The British author has written 14 books, from philosophical fiction in “Jeff in Venice, Death in Varanasi” to a in-depth analysis of a Russian art film in “Zona.” As a result of his range of genres, he has received acclaim in different literary circles; in 2009, the same year he won the United Kingdom’s Bollinger Everyman Wodehouse Prize for best comic novel, British GQ magazine named him writer of the year.
Dyer will speak with magician and actor Ricky Jay at the Hammer Museum on Thursday at 7:30 p.m. The talk is part of the museum’s Hammer Conversation series, a program in which famous artists are paired up and have completely free-form discussion. Admission is free to the public.

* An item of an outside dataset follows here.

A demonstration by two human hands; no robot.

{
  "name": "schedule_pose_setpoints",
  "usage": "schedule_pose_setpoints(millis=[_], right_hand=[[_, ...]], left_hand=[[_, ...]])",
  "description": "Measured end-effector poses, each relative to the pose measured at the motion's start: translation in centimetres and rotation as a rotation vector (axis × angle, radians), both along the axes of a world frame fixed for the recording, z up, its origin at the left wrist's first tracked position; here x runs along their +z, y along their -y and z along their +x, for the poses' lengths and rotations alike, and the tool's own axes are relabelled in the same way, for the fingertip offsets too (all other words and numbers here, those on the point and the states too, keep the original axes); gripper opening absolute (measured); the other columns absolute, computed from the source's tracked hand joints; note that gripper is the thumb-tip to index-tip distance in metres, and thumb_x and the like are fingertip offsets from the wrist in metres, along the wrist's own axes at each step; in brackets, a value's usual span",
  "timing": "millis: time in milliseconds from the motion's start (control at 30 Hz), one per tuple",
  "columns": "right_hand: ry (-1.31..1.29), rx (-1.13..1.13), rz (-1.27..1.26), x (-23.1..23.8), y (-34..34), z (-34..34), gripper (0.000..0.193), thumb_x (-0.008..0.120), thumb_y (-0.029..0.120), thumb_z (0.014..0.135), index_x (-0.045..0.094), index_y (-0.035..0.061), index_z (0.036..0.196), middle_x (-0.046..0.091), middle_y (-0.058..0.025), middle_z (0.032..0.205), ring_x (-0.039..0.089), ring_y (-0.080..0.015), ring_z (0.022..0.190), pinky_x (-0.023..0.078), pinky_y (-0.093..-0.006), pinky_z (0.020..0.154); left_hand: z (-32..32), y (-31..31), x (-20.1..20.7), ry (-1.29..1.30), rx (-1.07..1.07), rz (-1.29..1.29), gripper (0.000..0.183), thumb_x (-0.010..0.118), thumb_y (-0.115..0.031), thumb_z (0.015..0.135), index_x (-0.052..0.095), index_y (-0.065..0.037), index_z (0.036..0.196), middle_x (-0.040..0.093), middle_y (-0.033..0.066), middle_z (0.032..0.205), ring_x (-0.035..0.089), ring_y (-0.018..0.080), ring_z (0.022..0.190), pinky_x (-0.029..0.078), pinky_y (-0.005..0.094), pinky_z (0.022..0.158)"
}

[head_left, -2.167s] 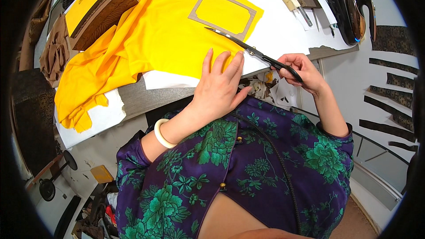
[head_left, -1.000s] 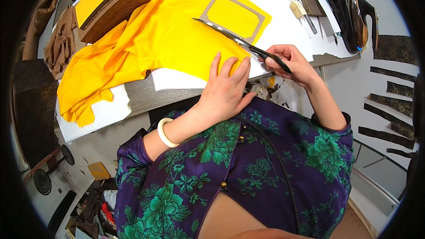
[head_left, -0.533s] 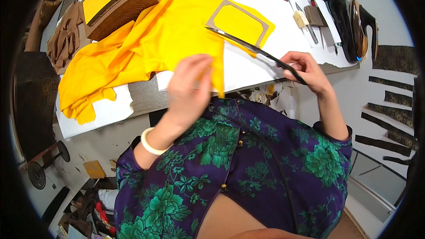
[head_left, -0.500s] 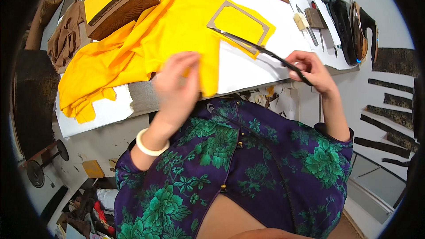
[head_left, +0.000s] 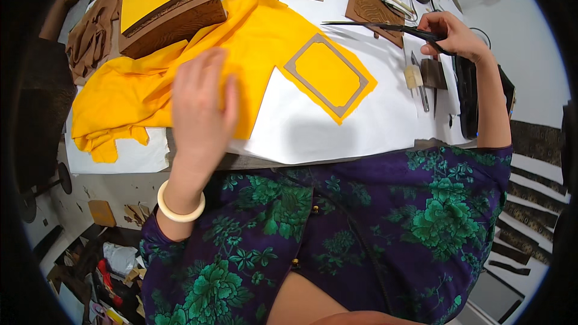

The Daily Bruin’s Rebecca Sarvady spoke with Dyer about his most recent project, in which he sailed with the U.S. Navy, the inspiration for his writing and his literary success.
Daily Bruin: This Thursday, you’ll be speaking with writer and magician Ricky Jay. Have you ever interacted with Jay before?
Geoff Dyer: I’m aware of him as an incredible magician, as somebody with this incredible encyclopedic mind and obsessive interests, and then I met him and we just got on really well … so I really liked the idea of having a public conversation with him. I’ve written about a wide range of things, but that’s all I’ve done. I’ve just written about stuff, whereas he exists in so many different incarnations … he’s this total renaissance man.
DB: Your wide range of writing includes work of both fiction and non-fiction. What causes you to write about such varied subjects?
GD: I’d reverse the question. In a way, it seems to me quite extraordinary that a lot of people just concentrate on sort of one area and limit themselves to one particular field of expertise and interest. There’s so much going on in the world that it seems perverse to have a very narrow focus. The other thing is that writing for me has always been a performance, a sort of self-education. It’s a very good way of getting to know about things that I’m very curious about.
DB: So where do you get your ideas from, in both the fiction and non-fiction fields in which you write?
GD: There’s a famous answer to that, an English joke. When some writer was asked where he got his ideas from he said, “Oh I get them from a man in Scumfield,” Scumfield being a really (crummy) town in the north of England.
DB: The most recent book you wrote, “Another Great Day at Sea,” follows your time as a two-week in-house writer aboard the USS George H.W. Bush. How did this opportunity come about?
GD: This writer Alain de Botton set up this thing called “Writers in Residence” … which was pledged to getting writers to be in residence in unusual places. He asked if there was any way I would like to go in residence and very quickly I realized it was a great chance to go somewhere that I might not have access to in my normal life.
Almost instantaneously I realized that meant really a military kind of place. I said, not thinking it might come about, “Oh if you could get me on an aircraft carrier that would be great.” And four months later he called and said “Yep that’s it, you got all the clearance you need,” and there I was, I was flying to Bahrain and from Bahrain I flew up to the carrier.
DB: Did you have certain expectations going in? How was that versus your experience?
GD: I knew it would be very big, because they’re famously big, but what I didn’t realize that as well as being big it would be incredibly crowded. This whopping great place with 5,000 people onboard. People are really crammed in there, partly because so much space is given over to the planes.
DB: You’ve won numerous book awards and critical acclaim for your books. In what way, if at all, has that affected you?
GD: I’ve really enjoyed this phase of things … I’ve published a lot of books. The first ones, which were only published in England, were greeted with such a lack of interest. Now, I’m really pleased that the books are getting read … I get asked to go to lots of festivals, but it’d be really misleading if I said, “Oh yeah, the great thing is, I get a chance to meet my readers” or, even more arrogantly, “My readers get a chance to meet me” because actually, what I think is best of all is that I am myself a reader, so I get invited to these things and then I get to meet a lot of the writers that I admire … that’s just fantastic.